I did Chad's work for him. There is this lesson to law students by Wilson saying:
With consistency, beautiful and undeviating, human life, from its commencement to its close, is protected by the common law. In the contemplation of law, life begins when the infant is first able to stir in the womb.a By the law, life is protected not only from immediate destruction, but from every degree of actual violence, and, in some cases, from every degree of danger.
Collected Works of James Wilson, vol. 2 | Online Library of Liberty
I would point out, however, that the personal opinion of one of the Constitutional delegates, even though later an associate Supreme Court justice, is not Constitutional writ. It's just that man's personal opinion.
Thanks for that. If that is what the original post was relying on, however, I don't think it supports its claim at all. The claim that was made was:
"James Wilson, one of the signers of the constitution, and a Supreme Court justice who attended the constitutional conventions where the constitution was hammered out, stated that the founding fathers included the unborn as well as the born, as having the god-given and thus inalienable RIGHT TO LIFE, liberty, and the pursuit of happiness."
But that is not at all what James Wilson said. He says nothing about right to life, liberty, and the pursuit of happiness (which is a phrase in the Declaration of Independence, not the Constitution, and thus holding no real legal power). Wilson does not even refer to the similar-but-still-distinct language of the Fourth Amendment which says no person shall be "deprived of life, liberty, or property, without due process of law." For the record, back then the Fourth Amendment, and Bill of Rights in general, applied only to federal law, not state law.
Additionally, note he says "In the contemplation of law, life begins when the infant is first able to stir in the womb." This refers to quickening, which occurs 15-20 weeks into a pregnancy. Now, if we're supposed to accept his statement as indicating a constitutional prohibition on abortion on demand, that would only be saying that abortion on demand is unconstitutional at the point of quickening, not unconstitutional period. Granted, that would be more of a prohibition than some states currently have.

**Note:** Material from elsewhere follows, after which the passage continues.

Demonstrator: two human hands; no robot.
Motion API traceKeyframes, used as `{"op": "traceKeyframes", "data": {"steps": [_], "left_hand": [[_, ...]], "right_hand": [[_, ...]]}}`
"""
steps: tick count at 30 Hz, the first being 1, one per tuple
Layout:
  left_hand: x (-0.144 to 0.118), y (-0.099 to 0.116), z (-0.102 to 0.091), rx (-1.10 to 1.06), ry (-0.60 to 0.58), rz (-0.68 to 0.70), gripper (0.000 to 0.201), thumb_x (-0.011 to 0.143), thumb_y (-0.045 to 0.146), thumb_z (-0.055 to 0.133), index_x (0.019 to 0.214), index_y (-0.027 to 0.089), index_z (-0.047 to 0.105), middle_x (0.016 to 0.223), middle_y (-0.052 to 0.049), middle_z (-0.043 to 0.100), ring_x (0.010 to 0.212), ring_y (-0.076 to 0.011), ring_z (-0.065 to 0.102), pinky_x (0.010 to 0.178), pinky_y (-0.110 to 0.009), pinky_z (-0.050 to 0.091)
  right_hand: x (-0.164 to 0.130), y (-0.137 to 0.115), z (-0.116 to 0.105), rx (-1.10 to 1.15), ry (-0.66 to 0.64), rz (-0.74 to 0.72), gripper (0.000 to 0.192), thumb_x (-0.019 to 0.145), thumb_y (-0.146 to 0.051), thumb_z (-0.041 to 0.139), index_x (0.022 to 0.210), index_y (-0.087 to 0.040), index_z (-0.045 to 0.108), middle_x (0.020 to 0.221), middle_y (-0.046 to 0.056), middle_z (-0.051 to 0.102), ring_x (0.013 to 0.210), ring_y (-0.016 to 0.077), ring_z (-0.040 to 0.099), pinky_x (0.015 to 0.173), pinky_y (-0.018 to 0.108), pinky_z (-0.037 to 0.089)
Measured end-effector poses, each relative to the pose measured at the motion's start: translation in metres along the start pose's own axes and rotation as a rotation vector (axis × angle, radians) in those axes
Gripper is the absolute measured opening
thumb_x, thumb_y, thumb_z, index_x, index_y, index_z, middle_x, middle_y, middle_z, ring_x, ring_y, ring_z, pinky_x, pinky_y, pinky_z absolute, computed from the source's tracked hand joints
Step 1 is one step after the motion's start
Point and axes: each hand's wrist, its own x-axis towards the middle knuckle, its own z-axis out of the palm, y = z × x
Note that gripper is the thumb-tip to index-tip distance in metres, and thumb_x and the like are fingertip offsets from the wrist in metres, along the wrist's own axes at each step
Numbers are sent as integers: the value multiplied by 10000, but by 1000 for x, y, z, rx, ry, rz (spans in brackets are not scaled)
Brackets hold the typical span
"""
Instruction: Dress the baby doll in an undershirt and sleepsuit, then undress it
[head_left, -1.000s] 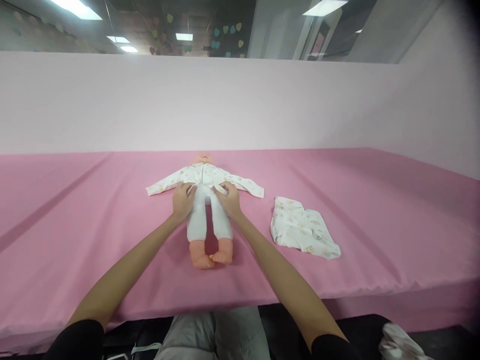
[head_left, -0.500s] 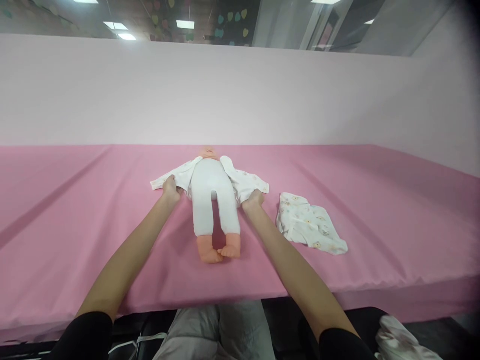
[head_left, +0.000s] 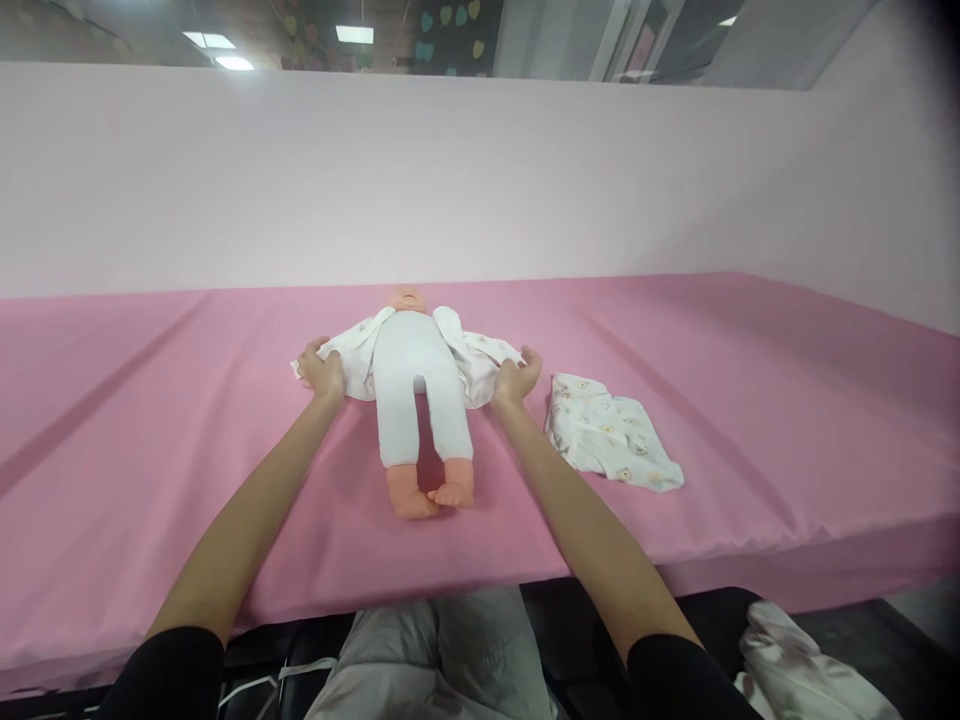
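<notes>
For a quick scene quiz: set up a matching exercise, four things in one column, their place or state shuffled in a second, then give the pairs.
Things:
1. doll
2. printed top
3. folded garment
4. left hand

Places or states:
A. lies apart on the pink table cover, right of the doll
B. on its back, feet toward the camera
C. spread open under the doll's body
D. grips the top's sleeve edge on the doll's left side as seen

Pairs: 1-B, 2-C, 3-A, 4-D
</notes>
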Motion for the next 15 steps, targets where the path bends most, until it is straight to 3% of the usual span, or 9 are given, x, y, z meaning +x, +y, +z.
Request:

Nevertheless, it should be noted that he identifies quickening as the start of life (at least in terms of "the contemplation of law"), not conception.
But perhaps most problematically, he does not say this is unconstitutional. He is not even referring to the constitution. He is referring to laws. Now, English common law prohibited abortion after quickening, and most (I don't think all) states adopted that idea into their laws, prohibiting abortion after that point. He is thus making the factual point that,
by law (not by the constitution), abortion could not be performed after the point of quickening. Just because a law prohibits something does not mean the constitution does.
So ultimately, all that James Wilson's quote here says is that English common law, and American law in general at that time, prohibited abortion at the point of quickening onward, not that the constitution prohibited anything.
Again, I think Roe v. Wade was wrongly decided. I concur strongly with John Hart Ely (who was pro-choice, I should stress) in his argument that Roe v. Wade was "not constitutional law and gives almost no sense of an obligation to try to be." One may see his law review article on that here:
The Wages of Crying Wolf: A Comment on Roe v. Wade
Some parts are now obsolete (this was written back in the 1970's, soon after Roe v. Wade was decided) but the most important points are valid.
Nevertheless, unless there was a different quote of John Wilson's that was in mind in the opening post, to appeal to this quote of James Wilson as claiming abortion on demand is
unconstitutional is simply a non-starter. He's not talking about the Constitution and even if he was, he would only be saying it was unconstitutional after the point of quickening. Which would still be better policy from the pro-life standpoint than what we currently have, but is not a flat ban on the practice as the original post indicated.